31.7.21

O dicionarista de ocasião

O nome na tela do celular já adianta o início do diálogo:

— Sargento?

— Não.

— Márquez?

— Tampouco.

Garcia, amigo de infância, sempre foi atrapalhado (feito o sargento que persegue o Zorro) e fabulista (à moda do escritor colombiano). Por isso, o estribilho sempre que vejo seu nome na tela. A bem da verdade, quando meu nome é anunciado no celular dele, vem a contrapartida.

— Pires?

— Nem canto.

— Magno?

— Quem dera!

Nossas provocações recíprocas são, claro, temperadas de afeto e respeito. Ele não é só atrapalhado e fabulista, tem um rol de qualidades invejáveis, entre elas, a paciência. Quanto a mim, espero não ser apenas um romântico metido a grande, mas é melhor perguntar a ele.

Desta vez, Garcia liga preocupado com o Brasil. Com a política. Ele não milita na esquerda nem na direita, é um conciliador, um sujeito de centro. E o problema dele está aí.

— Esse Centrão não me representa.

— Como assim? Vocês não estão todos em cima do mesmo muro, só esperando a hora de dar o bote num lado ou no outro?

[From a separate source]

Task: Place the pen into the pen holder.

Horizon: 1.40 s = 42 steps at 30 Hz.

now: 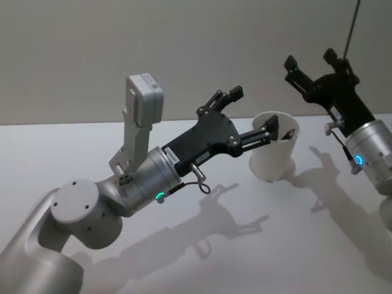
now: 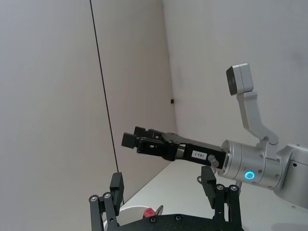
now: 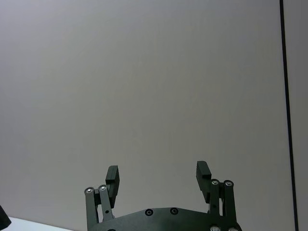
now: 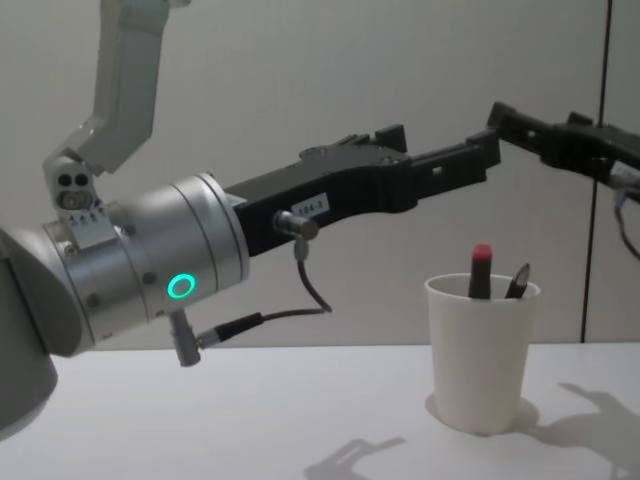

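standing upright on the white table (image 4: 150,420), the plain white paper cup (image 4: 480,350) is holding the red-capped pen (image 4: 481,268) inside; left gripper (image 1: 252,116) is hovering above its rim, spread wide and empty, suggesting release is done; right gripper (image 1: 309,60) is idling raised, also spread.

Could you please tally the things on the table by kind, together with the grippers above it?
White paper cup (pen holder): 1
Pens standing in the cup, one red-capped, one dark-tipped: 2
Grippers, left gripper and right gripper, both open and empty: 2
Total: 5
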Each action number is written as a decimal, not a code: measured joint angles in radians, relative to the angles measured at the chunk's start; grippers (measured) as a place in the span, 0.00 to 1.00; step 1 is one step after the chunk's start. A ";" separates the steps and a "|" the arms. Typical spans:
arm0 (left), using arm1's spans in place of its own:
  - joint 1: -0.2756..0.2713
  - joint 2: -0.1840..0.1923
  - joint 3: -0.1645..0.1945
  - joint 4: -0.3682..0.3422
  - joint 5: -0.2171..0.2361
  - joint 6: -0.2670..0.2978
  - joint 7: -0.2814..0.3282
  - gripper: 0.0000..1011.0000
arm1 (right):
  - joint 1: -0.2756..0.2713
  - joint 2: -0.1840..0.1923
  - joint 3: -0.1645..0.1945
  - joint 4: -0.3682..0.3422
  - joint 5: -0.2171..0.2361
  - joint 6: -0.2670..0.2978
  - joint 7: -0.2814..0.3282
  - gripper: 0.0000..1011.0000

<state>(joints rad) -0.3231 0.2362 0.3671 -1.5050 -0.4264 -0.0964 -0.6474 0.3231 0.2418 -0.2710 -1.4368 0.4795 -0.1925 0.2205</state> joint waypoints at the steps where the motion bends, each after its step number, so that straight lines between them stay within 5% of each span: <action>1: 0.000 0.000 0.000 0.000 0.000 0.000 0.000 0.99 | 0.000 0.000 0.000 0.000 0.000 0.000 0.000 0.99; 13: 0.009 0.015 0.009 -0.012 0.024 0.011 0.066 0.99 | -0.055 0.015 0.007 -0.053 -0.030 0.036 -0.024 0.99; 42: 0.062 0.105 0.063 -0.088 0.162 0.079 0.457 0.99 | -0.313 0.089 0.043 -0.306 -0.178 0.210 -0.142 0.99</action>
<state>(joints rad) -0.2608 0.3408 0.4299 -1.5928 -0.2647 -0.0170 -0.1908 0.0105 0.3306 -0.2284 -1.7429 0.3019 0.0177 0.0784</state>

— Em política, você é um beócio. Isso que você diz faz parte do compêndio desses aí. Sou do centro dos Neves.

— Do neto?

— Não me venha com blasfêmia. Aquele de centro não tem nada; de Centrão, tudo. Não honra o avô.

— Então conclua.

— Daí que é preciso sequestrar o apodo de Centrão desses... desses... desses facínoras.

— Apodo, é? Hoje você está caprichando, é compêndio cá, beócio lá, facínora aqui.

— As frases são minhas, falo do jeito que quiser.

— Perdão, prometo ser daqui pra frente um respeitoso ouvinte.

— Centro, nas raias da política, é uma coisa importante. Quem ocupa esse espaço de consenso não vai pra lá nem pra cá, ao contrário, puxa as pontas pro meio.

— Hum, sei. Nas raias...

— Sim, nas raias. Ignorarei seus apartes pífios de agora em diante. Cumpra sua promessa e ouça. O tal Centrão nem busca o entendimento nem amortece as colisões de ideias. Estão ora no centro, ora à esquerda, ora à direita sem coerência ou vergonha. Esse Nogueira, por exemplo, já disse que o Lula foi o melhor presidente do Brasil e chamou o atual presindecente, a quem vai servir como ministro, de fascista. Haja maleabilidade.

— Maleabilidade...

— O que há, hein? Resolveu me tomar pra Cristo?

— Não, de jeito algum. Vamos lá, você quer mudar o... qual é a palavra mesmo?

— Apodo, iletrado, apodo. Pra mim, em vez de Centrão, a súcia deveria ser chamada de Sabujão.

— Você comeu o dicionário?

— Nestes tempos incivis, é a única leitura que não mexe com meus nervos.

Desconfio de que Garcia ligou apenas para fazer uma piada e exibir sua erudição passageira. Gaiatices do velho amigo. É hora de dizer, a nosso modo, adeus.

— Sargento?

— Não.

— Márquez?

— Tampouco.

— Outra hora nos falamos, douto amigo.

— Que assim seja, pagodeiro de butique e pequeno apedeuta político.

Um comentário:

Branca Maria de Paula disse...

É, Xande, ler o dicionário é a única opção. Vai aí um tanto de razão!